→ **Directions for this task**: From the entries, return every line where the string "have" shows up.

→ **Entries provided**:
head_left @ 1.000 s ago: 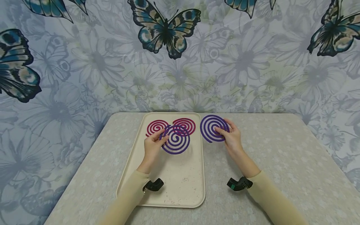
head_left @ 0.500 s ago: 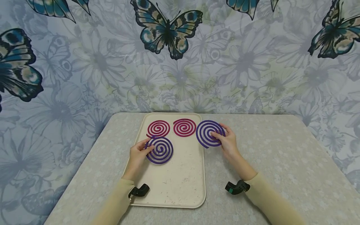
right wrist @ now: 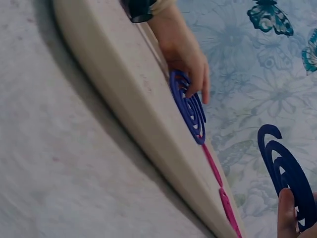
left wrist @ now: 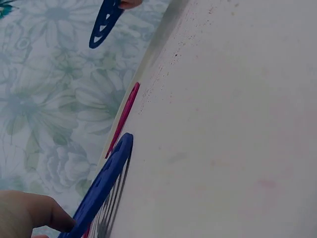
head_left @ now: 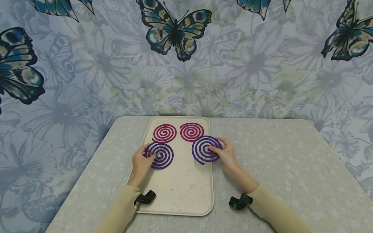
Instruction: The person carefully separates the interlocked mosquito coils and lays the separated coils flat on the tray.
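Note:
My left hand (head_left: 141, 165) pinches the left edge of a purple spiral coil (head_left: 159, 155) between thumb and fingers. In the left wrist view that coil (left wrist: 101, 186) is tilted low over the cream tray (head_left: 175, 200), its striped shadow beside it. My right hand (head_left: 228, 158) grips a second purple spiral coil (head_left: 205, 149) by its right side. This one hangs over the tray's right edge, and in the right wrist view the coil (right wrist: 287, 168) is well above the tray. Two magenta spiral coils, left (head_left: 164, 133) and right (head_left: 191, 132), lie side by side at the tray's far end.
The tray rests on a table (head_left: 276, 155) with a pale patterned cover. Small dark and reddish crumbs (head_left: 192, 186) dot its near part. Behind the table hangs a cloth (head_left: 250, 64) printed with flowers and butterflies. A black device is on each wrist.
My left hand has carried its purple coil left and down, to just in front of the left magenta coil. The right hand has brought its purple coil left and nearer, over the tray's edge.

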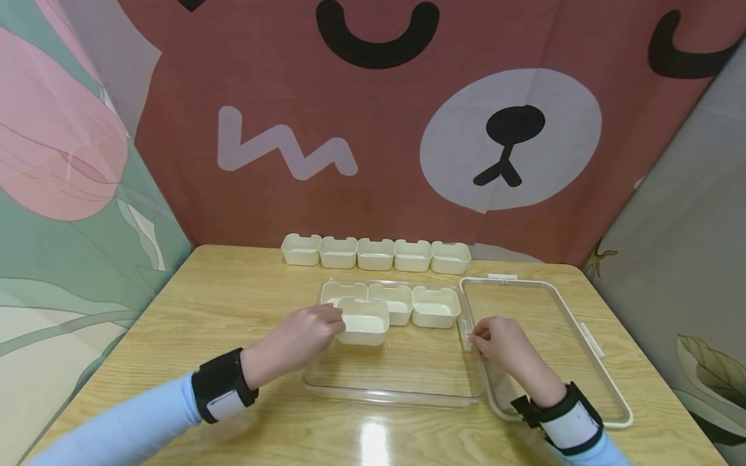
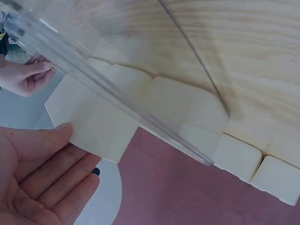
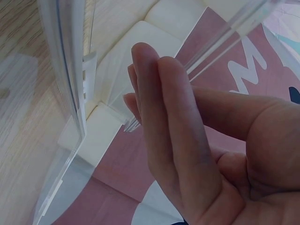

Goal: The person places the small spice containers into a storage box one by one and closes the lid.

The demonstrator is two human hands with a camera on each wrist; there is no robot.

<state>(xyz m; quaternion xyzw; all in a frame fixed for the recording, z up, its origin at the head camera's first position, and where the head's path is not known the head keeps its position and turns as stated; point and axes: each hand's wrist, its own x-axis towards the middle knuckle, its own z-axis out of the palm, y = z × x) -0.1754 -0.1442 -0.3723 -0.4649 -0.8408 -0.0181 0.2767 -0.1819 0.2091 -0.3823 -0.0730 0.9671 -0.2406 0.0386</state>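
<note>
Left hand: (image 1: 300,340) pinches a cream cup (image 1: 364,330) by its left side, thumb on one face and fingers on the other.
Held cup: upright, at the left part of a clear box (image 1: 402,372), nearer the person than the cups inside; whether it touches the base cannot be told.
Right hand: (image 1: 509,349) at the box's right edge, fingertips and thumb close together; whether they grip the rim cannot be told.
Cups in the box: three cream cups (image 1: 392,305) side by side along the far wall, upright, the left one partly hidden by the held cup.
Far row: five more cream cups (image 1: 375,254) with notched rims, side by side near the table's back edge.
Lid: a clear panel with a white frame (image 1: 553,343) and white clips (image 1: 591,340), lying just right of the box.
Table: light wood-grain top (image 1: 250,285).
Backdrop: brown cloth (image 1: 396,188) with a cartoon face.
Wrists: black bands (image 1: 224,386) over pale blue sleeves (image 1: 125,424).
</note>
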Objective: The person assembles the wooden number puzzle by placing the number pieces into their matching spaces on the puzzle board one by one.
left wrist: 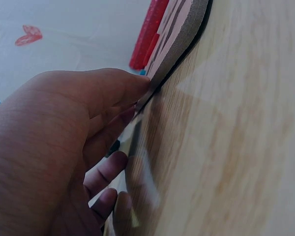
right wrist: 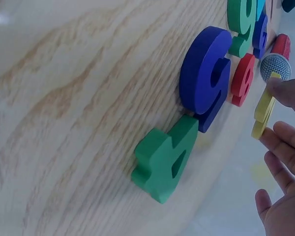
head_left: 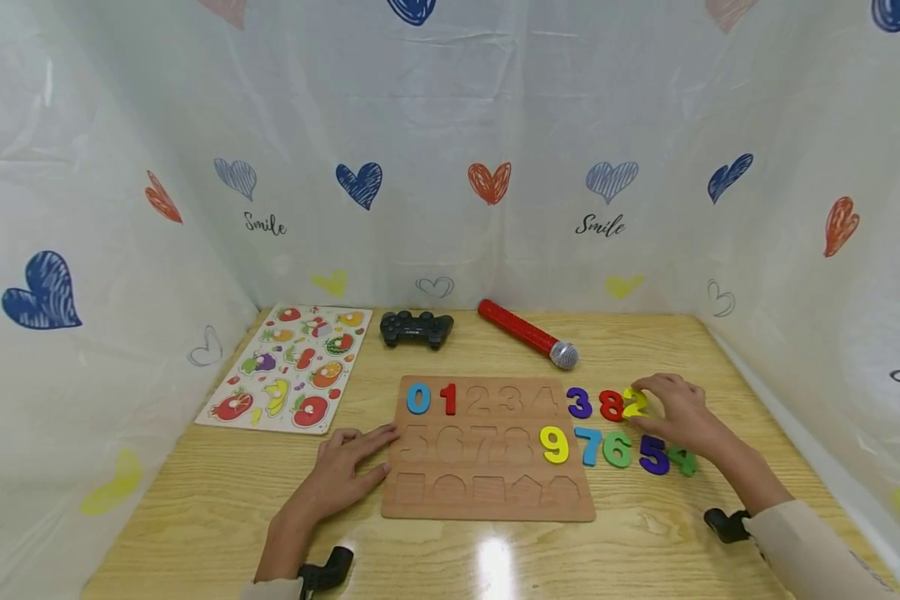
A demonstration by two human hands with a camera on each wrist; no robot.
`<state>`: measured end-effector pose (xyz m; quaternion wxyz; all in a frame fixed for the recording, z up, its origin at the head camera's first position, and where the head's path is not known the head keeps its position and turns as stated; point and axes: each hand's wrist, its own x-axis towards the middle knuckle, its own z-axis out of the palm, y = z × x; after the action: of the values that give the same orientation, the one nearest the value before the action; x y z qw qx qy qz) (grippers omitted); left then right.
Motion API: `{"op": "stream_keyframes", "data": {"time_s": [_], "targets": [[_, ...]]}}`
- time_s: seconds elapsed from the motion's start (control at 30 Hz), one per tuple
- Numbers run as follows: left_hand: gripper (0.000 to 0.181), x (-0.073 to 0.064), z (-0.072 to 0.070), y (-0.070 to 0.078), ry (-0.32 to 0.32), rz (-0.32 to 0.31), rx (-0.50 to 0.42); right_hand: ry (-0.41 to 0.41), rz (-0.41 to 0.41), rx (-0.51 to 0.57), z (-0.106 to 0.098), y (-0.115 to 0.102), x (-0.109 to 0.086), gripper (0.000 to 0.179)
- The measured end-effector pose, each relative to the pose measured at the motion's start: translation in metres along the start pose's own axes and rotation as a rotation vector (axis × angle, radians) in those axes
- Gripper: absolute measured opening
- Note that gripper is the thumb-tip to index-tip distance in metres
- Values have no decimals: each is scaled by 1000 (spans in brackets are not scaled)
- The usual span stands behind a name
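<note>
My right hand (head_left: 678, 411) pinches a yellow number 2 (head_left: 634, 403) between thumb and fingers, beside the red 8 (head_left: 611, 406). In the right wrist view the yellow 2 (right wrist: 263, 105) is seen edge-on, past the green 4 (right wrist: 166, 160) and purple 5 (right wrist: 205, 78). The fingers of my left hand (head_left: 348, 468) touch the left edge of the wooden number board (head_left: 487, 518). A blue 0 (head_left: 418, 398) and a red 1 (head_left: 448, 399) sit in its top row. Across the board's right side lies a yellow 9 (head_left: 554, 445).
Right of the board lie a purple 3 (head_left: 579, 403), a blue 7 (head_left: 588, 446) and a green 6 (head_left: 617, 450). Behind it are a black game controller (head_left: 417, 329) and a red microphone (head_left: 528, 333). A fruit puzzle board (head_left: 288, 367) lies at the back left.
</note>
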<state>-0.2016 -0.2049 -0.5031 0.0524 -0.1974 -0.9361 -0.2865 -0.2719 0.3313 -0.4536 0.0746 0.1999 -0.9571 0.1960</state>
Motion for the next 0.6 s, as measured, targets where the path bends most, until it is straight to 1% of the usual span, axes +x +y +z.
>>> {"op": "stream_keyframes", "data": {"time_s": [0.2,0.43,0.6], "targets": [[49,0,0,-1,-24,-18,-6,2,-13,-10,-1,-10,3,48],[48,0,0,-2,-18,-6,1,4,-33,-36,0,-18,7,48],[49,0,-1,-2,-23,-10,-13,-1,-39,-33,0,-28,11,48]]}}
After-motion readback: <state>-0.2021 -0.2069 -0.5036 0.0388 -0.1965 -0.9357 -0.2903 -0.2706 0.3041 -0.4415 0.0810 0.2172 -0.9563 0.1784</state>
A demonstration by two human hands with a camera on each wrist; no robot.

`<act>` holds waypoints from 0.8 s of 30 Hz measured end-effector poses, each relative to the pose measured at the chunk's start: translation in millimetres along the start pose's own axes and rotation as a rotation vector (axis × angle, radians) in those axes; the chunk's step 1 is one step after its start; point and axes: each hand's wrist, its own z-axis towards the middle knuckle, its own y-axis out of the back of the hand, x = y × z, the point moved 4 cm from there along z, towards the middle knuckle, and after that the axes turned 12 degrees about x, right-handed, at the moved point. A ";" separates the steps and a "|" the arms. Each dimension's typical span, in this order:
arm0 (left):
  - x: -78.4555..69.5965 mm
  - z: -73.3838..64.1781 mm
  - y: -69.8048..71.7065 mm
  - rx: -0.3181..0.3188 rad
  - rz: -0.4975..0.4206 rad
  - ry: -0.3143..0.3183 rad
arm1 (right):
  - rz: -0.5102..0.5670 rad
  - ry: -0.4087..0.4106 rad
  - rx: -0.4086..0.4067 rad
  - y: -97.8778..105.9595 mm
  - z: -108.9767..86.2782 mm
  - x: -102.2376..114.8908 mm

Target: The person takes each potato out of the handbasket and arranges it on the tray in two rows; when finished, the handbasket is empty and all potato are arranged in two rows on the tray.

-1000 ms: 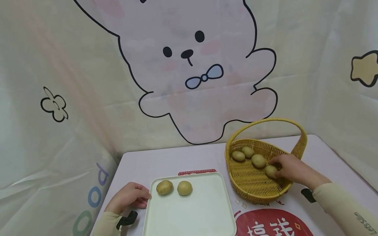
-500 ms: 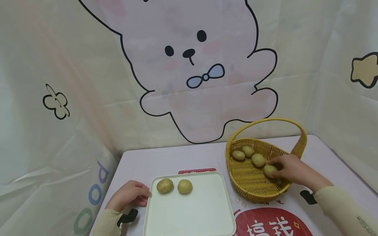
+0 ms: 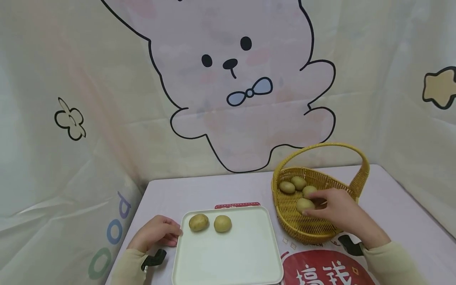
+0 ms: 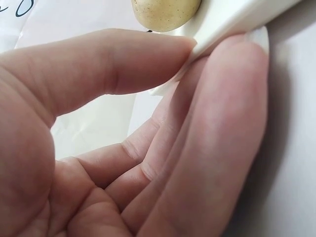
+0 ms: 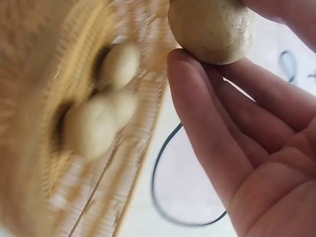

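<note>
My right hand (image 3: 342, 211) pinches a potato (image 3: 304, 205) between thumb and fingers over the wicker basket (image 3: 303, 233). In the right wrist view that potato (image 5: 212, 32) sits at the fingertips, apart from the blurred basket wall. Three other potatoes (image 3: 287, 187) lie inside the basket near its far left side. My left hand (image 3: 154, 233) grips the left rim of the white tray (image 3: 228, 263); thumb and index finger close on that rim (image 4: 222, 29) in the left wrist view. Two potatoes (image 3: 222, 224) rest on the tray towards its far left corner.
The basket's tall arched handle (image 3: 327, 145) rises over it. A red printed patch (image 3: 327, 269) marks the tablecloth (image 3: 171, 198) right of the tray. Behind the table hangs a cloth backdrop (image 3: 249, 130) with a cartoon bear.
My right hand has lifted the potato from the basket's right part and carried it left. The left hand has stayed at the tray's rim. The head view has shifted slightly.
</note>
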 end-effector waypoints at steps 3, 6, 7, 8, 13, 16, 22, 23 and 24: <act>-1.2 -0.7 0.3 -0.002 0.005 -0.001 | 0.028 0.020 0.001 -8.2 4.7 19.0; -2.1 -0.4 0.7 -0.001 0.008 -0.001 | 0.099 0.048 0.026 -19.3 11.9 35.3; -2.4 -0.2 0.8 0.000 0.008 -0.003 | 0.124 0.064 0.039 -23.5 14.5 40.5; -2.6 0.2 1.0 0.002 0.006 -0.003 | 0.152 0.079 0.053 -27.8 17.3 45.5; -1.5 1.9 1.7 0.004 -0.005 0.003 | 0.223 0.148 0.097 -51.5 33.9 66.1; 0.6 2.6 2.4 0.000 -0.010 0.009 | 0.233 0.172 0.105 -65.8 45.4 76.0; 5.1 4.1 3.9 0.009 -0.029 0.008 | 0.266 0.163 0.137 -94.3 64.4 90.8; 5.4 4.1 4.0 0.010 -0.032 0.010 | 0.268 0.164 0.142 -99.0 67.0 92.5; 5.8 4.1 4.2 0.011 -0.035 0.010 | 0.258 0.170 0.141 -103.3 69.6 94.2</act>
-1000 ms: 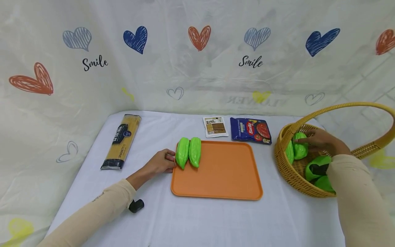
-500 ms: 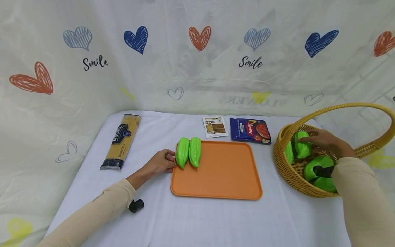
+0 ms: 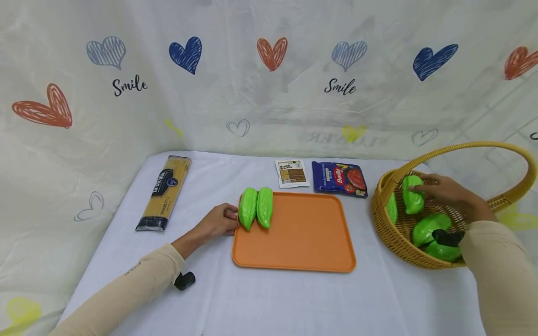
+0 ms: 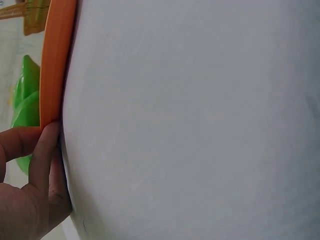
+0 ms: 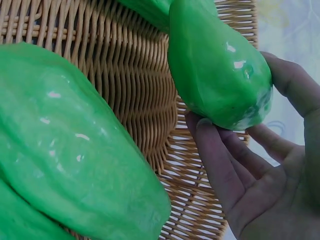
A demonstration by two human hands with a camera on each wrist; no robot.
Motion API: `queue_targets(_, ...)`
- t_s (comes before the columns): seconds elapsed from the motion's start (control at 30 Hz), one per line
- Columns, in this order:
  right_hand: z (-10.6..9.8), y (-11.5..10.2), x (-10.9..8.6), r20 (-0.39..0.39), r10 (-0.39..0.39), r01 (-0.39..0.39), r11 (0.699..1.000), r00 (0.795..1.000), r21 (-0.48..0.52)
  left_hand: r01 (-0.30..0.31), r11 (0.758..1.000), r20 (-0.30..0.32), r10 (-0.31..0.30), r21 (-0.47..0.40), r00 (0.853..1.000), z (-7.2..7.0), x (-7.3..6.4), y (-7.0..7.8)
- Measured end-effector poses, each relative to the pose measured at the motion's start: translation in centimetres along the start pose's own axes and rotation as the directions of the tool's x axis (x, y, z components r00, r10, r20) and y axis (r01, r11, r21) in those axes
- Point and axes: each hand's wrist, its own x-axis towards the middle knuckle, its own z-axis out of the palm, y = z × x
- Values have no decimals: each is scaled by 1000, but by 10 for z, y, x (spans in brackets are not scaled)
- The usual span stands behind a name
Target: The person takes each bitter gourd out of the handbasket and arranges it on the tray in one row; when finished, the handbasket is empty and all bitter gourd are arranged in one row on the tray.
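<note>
My right hand (image 3: 445,193) holds a glossy green ridged gourd (image 3: 413,195) inside the wicker basket (image 3: 392,242). In the right wrist view, thumb and fingers grip one blunt end of this gourd (image 5: 220,75), which is raised above the basket's weave. Several more green gourds (image 5: 75,140) lie in the basket around it. At the tray's left edge my left hand (image 3: 218,220) pinches the rim of the orange tray (image 3: 311,233); the left wrist view shows its fingertips on that rim (image 4: 54,75). Two green gourds (image 3: 265,207) lie side by side at the tray's upper left.
A spaghetti pack (image 3: 165,193) lies at the left of the white-clothed table (image 3: 269,303). Behind the tray are a small white packet (image 3: 292,173) and a blue Barilla pouch (image 3: 339,179). The basket's tall handle (image 3: 475,144) arches beyond the right hand.
The right hand has shifted slightly right and up in the basket, and the gourd it holds has tilted and moved a little with it. The left hand and tray look almost unchanged.
</note>
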Motion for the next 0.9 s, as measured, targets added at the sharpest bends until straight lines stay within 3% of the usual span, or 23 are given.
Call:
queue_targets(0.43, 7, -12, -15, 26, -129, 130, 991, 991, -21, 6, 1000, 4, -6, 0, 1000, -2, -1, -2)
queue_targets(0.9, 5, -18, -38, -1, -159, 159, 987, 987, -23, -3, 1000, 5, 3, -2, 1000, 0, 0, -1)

→ **Answer space**:
- Values have no decimals: each is scaled by 1000 (spans in brackets are not scaled)
- Values have no decimals: each is scaled by 1000, but by 10 for z, y, x (spans in brackets are not scaled)

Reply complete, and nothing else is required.